Dataset items
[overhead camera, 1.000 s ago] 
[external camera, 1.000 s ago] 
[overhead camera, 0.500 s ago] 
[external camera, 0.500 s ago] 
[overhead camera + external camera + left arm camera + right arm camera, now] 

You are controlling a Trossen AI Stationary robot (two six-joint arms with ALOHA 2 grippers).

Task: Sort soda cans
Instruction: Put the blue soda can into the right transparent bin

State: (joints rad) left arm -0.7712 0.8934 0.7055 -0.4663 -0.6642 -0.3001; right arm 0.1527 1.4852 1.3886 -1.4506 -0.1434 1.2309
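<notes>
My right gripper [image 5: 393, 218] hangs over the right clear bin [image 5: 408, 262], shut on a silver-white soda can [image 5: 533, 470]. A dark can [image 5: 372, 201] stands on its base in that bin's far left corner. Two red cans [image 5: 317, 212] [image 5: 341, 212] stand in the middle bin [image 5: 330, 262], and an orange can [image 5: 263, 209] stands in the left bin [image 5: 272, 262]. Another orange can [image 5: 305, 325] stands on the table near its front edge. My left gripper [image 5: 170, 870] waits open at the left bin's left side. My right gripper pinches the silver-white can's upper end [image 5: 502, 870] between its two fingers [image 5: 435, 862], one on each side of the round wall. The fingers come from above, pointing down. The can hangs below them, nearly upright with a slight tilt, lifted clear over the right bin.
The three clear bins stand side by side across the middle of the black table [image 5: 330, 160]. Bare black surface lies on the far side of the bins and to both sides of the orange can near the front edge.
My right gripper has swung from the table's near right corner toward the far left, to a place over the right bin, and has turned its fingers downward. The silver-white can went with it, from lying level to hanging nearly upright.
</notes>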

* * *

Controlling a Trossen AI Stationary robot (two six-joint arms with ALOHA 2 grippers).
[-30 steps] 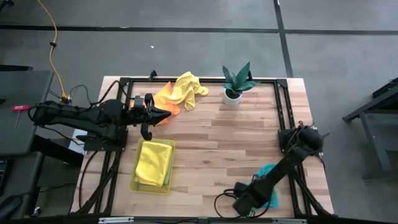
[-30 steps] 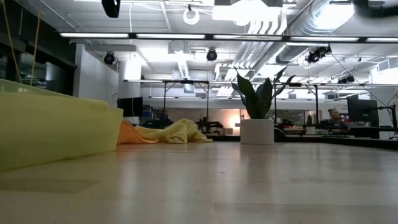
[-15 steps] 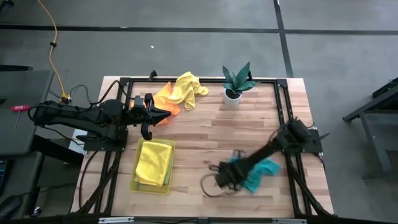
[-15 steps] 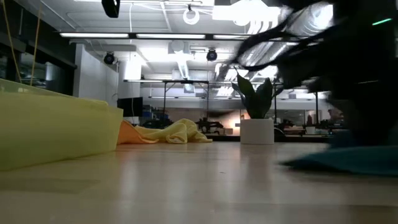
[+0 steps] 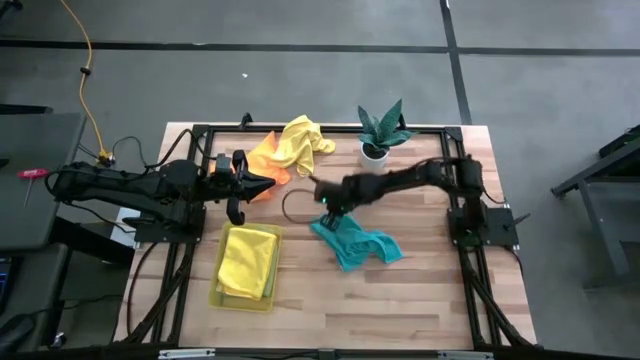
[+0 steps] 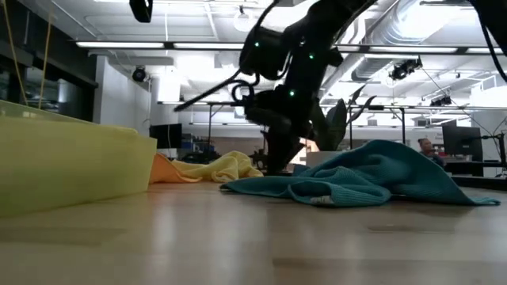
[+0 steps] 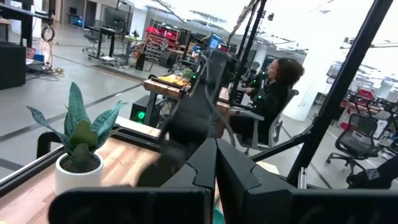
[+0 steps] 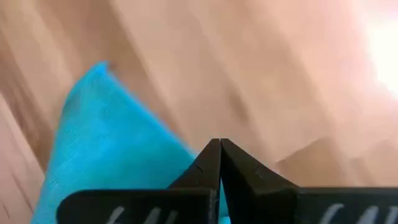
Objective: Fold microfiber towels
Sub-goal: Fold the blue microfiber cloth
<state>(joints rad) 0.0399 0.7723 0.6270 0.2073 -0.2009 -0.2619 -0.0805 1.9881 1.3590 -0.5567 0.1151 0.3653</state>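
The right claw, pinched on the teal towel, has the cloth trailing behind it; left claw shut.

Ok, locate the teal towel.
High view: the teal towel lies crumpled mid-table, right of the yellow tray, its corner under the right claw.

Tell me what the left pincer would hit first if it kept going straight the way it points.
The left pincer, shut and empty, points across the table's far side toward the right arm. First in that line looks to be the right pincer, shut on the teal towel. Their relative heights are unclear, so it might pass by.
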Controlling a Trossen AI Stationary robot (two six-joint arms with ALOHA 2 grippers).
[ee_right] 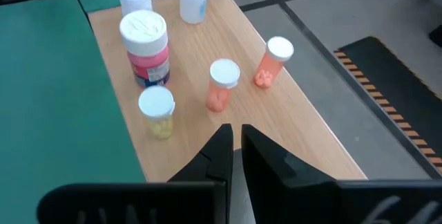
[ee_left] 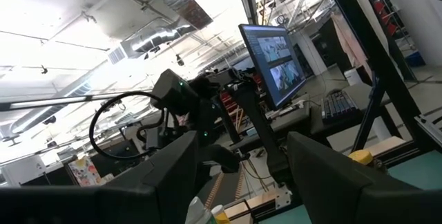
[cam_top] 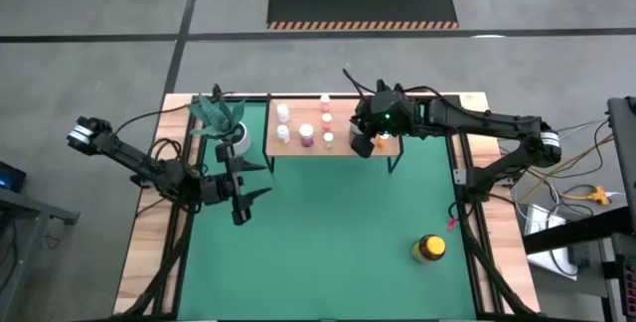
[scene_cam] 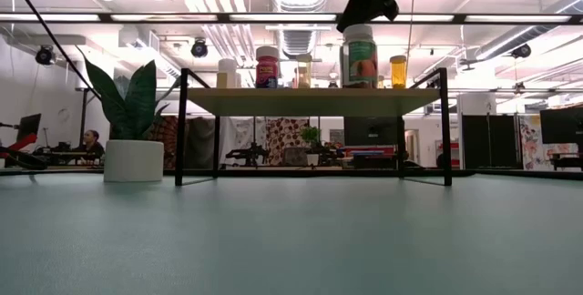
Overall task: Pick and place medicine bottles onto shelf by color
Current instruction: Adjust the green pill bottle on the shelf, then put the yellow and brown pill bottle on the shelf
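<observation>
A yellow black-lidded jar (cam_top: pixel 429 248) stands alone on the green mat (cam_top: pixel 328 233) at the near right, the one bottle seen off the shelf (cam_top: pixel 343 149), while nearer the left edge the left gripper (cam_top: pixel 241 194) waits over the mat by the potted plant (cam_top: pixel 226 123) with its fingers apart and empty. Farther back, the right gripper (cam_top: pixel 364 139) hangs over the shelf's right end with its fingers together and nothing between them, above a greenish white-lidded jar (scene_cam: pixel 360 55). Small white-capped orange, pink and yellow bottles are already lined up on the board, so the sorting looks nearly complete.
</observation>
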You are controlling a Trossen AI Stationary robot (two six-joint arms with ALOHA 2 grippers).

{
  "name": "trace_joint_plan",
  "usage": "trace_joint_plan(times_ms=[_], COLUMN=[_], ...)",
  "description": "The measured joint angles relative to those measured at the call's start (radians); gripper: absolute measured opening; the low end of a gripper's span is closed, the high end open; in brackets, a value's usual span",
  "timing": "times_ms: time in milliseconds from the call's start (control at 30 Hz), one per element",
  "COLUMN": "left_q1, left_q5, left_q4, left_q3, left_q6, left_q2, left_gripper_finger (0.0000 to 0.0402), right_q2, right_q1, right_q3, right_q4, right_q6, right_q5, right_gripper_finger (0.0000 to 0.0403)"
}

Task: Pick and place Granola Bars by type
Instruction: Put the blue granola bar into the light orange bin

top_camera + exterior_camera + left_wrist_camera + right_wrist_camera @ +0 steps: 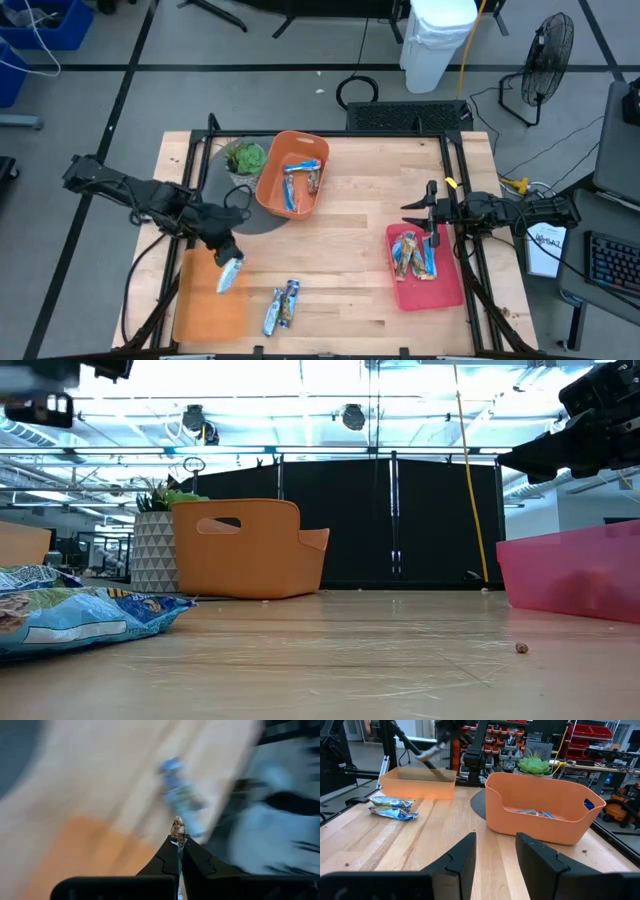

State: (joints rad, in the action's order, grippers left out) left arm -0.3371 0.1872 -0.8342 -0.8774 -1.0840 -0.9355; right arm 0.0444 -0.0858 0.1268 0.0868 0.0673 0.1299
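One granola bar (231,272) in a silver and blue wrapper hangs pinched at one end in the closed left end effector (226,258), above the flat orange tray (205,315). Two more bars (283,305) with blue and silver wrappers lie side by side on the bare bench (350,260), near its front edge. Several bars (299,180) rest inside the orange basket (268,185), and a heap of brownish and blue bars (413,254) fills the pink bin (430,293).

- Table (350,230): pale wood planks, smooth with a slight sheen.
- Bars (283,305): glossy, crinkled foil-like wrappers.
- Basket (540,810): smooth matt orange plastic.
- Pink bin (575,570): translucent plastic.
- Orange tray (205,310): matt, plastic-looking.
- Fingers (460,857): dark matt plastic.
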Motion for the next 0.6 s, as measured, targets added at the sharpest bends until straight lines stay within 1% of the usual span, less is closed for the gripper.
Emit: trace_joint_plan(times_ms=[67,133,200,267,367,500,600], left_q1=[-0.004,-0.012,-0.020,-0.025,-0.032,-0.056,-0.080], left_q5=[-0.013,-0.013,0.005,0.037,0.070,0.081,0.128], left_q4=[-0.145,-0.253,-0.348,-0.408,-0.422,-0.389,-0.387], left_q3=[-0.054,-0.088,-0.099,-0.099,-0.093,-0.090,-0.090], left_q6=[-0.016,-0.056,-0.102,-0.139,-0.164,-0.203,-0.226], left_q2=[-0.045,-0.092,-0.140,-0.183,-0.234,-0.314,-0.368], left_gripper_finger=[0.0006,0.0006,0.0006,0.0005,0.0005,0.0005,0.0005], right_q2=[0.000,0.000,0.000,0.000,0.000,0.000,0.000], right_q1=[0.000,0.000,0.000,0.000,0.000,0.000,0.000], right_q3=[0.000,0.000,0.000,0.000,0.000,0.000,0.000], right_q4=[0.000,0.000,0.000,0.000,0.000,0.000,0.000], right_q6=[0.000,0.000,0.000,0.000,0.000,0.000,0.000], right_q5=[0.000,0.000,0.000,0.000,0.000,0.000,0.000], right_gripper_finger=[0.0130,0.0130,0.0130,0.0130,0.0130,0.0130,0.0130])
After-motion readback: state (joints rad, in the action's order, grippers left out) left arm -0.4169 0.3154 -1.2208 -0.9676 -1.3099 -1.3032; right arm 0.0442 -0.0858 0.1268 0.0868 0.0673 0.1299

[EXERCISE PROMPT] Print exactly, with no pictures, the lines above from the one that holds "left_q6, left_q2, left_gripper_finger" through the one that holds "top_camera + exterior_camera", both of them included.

[REPLY]
  "COLUMN": "left_q1, left_q5, left_q4, left_q3, left_q6, left_q2, left_gripper_finger (0.0000 to 0.0402), right_q2, right_q1, right_q3, right_q4, right_q6, right_q5, right_gripper_finger (0.0000 to 0.0403)"
}

Task: Pick and place Granola Bars by type
Instruction: Put the blue granola bar into the light orange bin

top_camera + exterior_camera + left_wrist_camera + right_wrist_camera @ +0 steps: 

Nothing else belongs to this answer.